Up until quite recently it was very complex to get heavily illustrated books converted to the right "Ebook" format for reading on the Kindle and other devices.  Now, however, Amazon has introduced a new app (not available across all platforms) called "Kindle Create", which allows PDF versions of illustrated books with complex layouts to be uploaded and re-formatted.  It takes a bit of getting used to, and is not free of glitsches, but as far as I can see it works quite well when downloaded onto a Kindle.  This is where the book may be found:

https://www.amazon.co.uk/dp/B07ZXLLF34

Please note that because this Kindle book is created to a special format, when reading you can flick forwards and backwards, from one page to another, but you cannot change font, page brightness or print size as you can with Kindle novels.  That may be a bit of a limitation for some readers.

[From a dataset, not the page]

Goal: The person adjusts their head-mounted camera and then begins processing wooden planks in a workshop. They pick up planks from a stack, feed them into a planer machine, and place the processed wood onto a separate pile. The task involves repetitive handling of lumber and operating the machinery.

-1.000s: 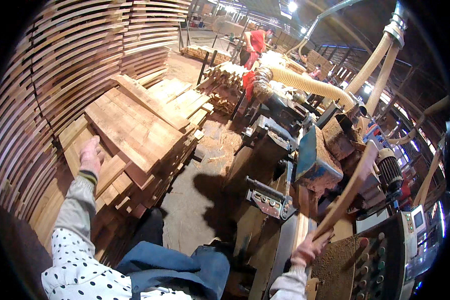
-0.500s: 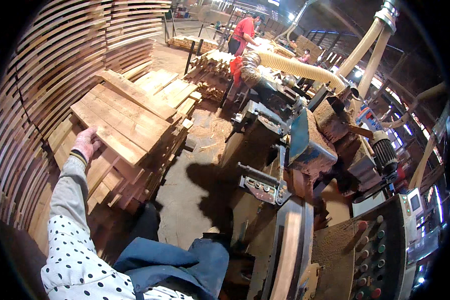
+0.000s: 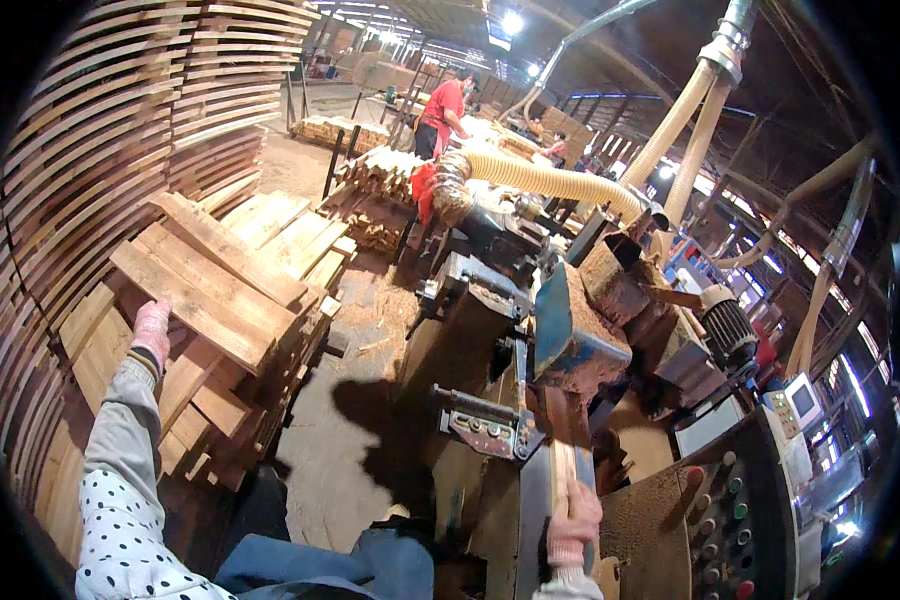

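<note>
My left hand (image 3: 151,332), in a pale pinkish glove, is closed at the near edge of a flat wooden board (image 3: 195,305) on top of the stack at my left. Its fingertips are partly hidden at the board's edge. My right hand (image 3: 574,527), gloved alike, holds the near end of a narrow wooden strip (image 3: 562,470) that lies along the metal bed (image 3: 533,520) of the woodworking machine. The strip's far end runs in under the sawdust-covered machine head (image 3: 582,325).
Tall layered wood stacks (image 3: 120,130) rise at far left. A control panel (image 3: 735,530) with coloured buttons stands at right. A ribbed cream hose (image 3: 560,178) crosses beyond the machine. A person in red (image 3: 443,115) works farther back. Sawdust lies on the floor (image 3: 335,440).
My right hand has come into view onto the strip, which has moved forward into the machine. My left hand stays by the stack's near edge. The view has swung to the right.
</note>
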### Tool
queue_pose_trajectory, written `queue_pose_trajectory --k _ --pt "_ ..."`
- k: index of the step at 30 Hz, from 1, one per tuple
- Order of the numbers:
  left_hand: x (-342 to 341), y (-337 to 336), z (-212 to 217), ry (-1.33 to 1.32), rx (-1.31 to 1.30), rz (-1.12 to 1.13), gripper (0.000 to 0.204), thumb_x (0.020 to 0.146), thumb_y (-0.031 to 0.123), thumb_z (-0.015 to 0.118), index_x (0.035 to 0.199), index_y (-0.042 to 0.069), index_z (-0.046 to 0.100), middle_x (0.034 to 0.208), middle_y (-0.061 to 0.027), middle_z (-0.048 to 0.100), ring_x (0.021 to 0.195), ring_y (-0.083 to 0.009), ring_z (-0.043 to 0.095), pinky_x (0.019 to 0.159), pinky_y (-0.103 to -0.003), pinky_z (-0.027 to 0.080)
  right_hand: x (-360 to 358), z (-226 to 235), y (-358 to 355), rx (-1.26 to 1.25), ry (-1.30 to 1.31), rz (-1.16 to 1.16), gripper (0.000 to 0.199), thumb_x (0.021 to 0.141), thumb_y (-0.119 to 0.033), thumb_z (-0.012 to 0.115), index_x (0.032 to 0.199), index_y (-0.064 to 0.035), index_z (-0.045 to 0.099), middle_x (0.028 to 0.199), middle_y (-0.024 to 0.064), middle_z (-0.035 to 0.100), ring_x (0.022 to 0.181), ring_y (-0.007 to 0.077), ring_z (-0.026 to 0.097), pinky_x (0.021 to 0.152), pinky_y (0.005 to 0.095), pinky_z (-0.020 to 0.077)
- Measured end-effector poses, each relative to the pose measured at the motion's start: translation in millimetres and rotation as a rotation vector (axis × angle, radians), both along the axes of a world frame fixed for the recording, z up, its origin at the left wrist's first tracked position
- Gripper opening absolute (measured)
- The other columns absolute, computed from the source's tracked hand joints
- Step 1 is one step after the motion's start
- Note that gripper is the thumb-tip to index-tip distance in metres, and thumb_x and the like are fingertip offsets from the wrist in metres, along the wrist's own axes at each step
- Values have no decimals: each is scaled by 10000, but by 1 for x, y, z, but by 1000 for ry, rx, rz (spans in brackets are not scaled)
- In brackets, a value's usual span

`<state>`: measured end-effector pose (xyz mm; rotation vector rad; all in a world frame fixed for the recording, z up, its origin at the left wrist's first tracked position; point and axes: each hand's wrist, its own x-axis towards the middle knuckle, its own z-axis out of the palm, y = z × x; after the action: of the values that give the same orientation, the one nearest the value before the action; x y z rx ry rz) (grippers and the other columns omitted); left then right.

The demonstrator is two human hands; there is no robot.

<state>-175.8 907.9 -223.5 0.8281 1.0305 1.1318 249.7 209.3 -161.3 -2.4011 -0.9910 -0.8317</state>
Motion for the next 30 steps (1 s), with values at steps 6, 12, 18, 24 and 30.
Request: queue_pose_trajectory --k 6,12,18,24,30 --pt "8 -8 19 -247 5 26 371 915 276 759 1229 99 673 1153 -99 698 1071 -278 670 868 -546 606 44 -14 73 120 13 68 370 843 -76 673 1204 -15 729 1156 186 720 1095 377 663 1036 462 490" --pt "26 -89 54 -328 206 -63 376 913 267 781 1204 41 703 1120 -63 731 1010 -191 696 876 -354 595 -103 33 180 214 333 623 393 841 -60 750 1231 -20 731 1256 193 696 1197 339 640 1084 420 475" --pt "106 -244 74 -21 430 -412 468 959 315 727 1296 10 616 1123 -90 705 1042 -216 671 920 -367 543 -208 83 210 -176 107 756 1008 679 -335 931 1536 -71 470 1522 269 474 1343 430 516 1137 493 408" --pt "183 -363 116 88 695 -920 628 962 431 714 1387 7 529 1166 -162 673 1071 -269 652 917 -408 537 -186 46 111 85 337 378 957 666 38 742 1568 -18 427 1330 166 615 1258 315 598 1082 386 471" --pt "183 -214 178 512 1315 -826 646 888 376 772 1387 18 574 1272 -241 647 1223 -389 615 1044 -464 507 -232 89 -56 -32 891 -83 941 847 -178 778 1632 -11 287 1566 210 472 1377 275 512 1126 368 424"
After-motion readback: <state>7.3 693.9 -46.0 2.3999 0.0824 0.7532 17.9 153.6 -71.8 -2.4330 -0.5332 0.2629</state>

Anyway, there it is, priced at £6.99 (a big saving on the paperback price of £15.00) -- and I hope people will invest in it and give me some feedback.  Weirdly, Amazon does not give publishers a method of previewing the uploaded book and seeing it exactly as an Amazon customer would see it!  And they are as vicious as ever on their fees and royalty arrangements -- if I am lucky, I will get around £2.40 for every copy sold.  Amazon always claims to encourage authors and expand our literary heritage -- in fact, because they control the market, they screw the life out of everybody in the supply chain.

I would appreciate feedback on three things:

1.  Overall print and illustration quality;
2.  Contents table -- do the links to individual chapters work OK?
3.  Do the hyperlinks to web sites and videos work as they should?

Thank you!

Friday, 1 November 2019

UCL contempt for students -- never a good idea


I have been thinking further on the content of my last post -- and need to stress that I am not seeking to go after students here.  On the contrary, my whole point relates to the teachers who apparently show so little respect for the next generation of archaeologists that they think they cannot cope with disputes -- unless those disputes are of course "historical" and deemed worthy of distant and detached analysis.

Students may not want to bury their heads in the sand -- but if they are forced to, what is their room for manoevre?

I recently did a Facebook post in which I explained that when I was a student, I had a fantastic tutor called Ted Paget whose teaching philosophy was quite simple: "I know quite a lot, but not enough. It's my job to make sure you end up being smarter than me." I tried to carry that on into my own teaching career in Durham University.

Ted Paget, geography tutor and Fellow of Jesus College Oxford -- a man who published hardly anything, but a great teacher.......

Now, it appears, UCL students reading Archaeology are being told by certain senior academics that everything they are taught is "the truth" and that anybody who disputes the conclusions of their own research must simply be ignored. I thought that sort of thing went out over a century ago with the demise of powerful professors who looked on themselves as intellectual giants and "formers of opinion" -- but apparently that old style of thinking is still alive and kicking, in some remote backwaters......

I wonder how widespread this is?  If it is, we as a society are in serious trouble.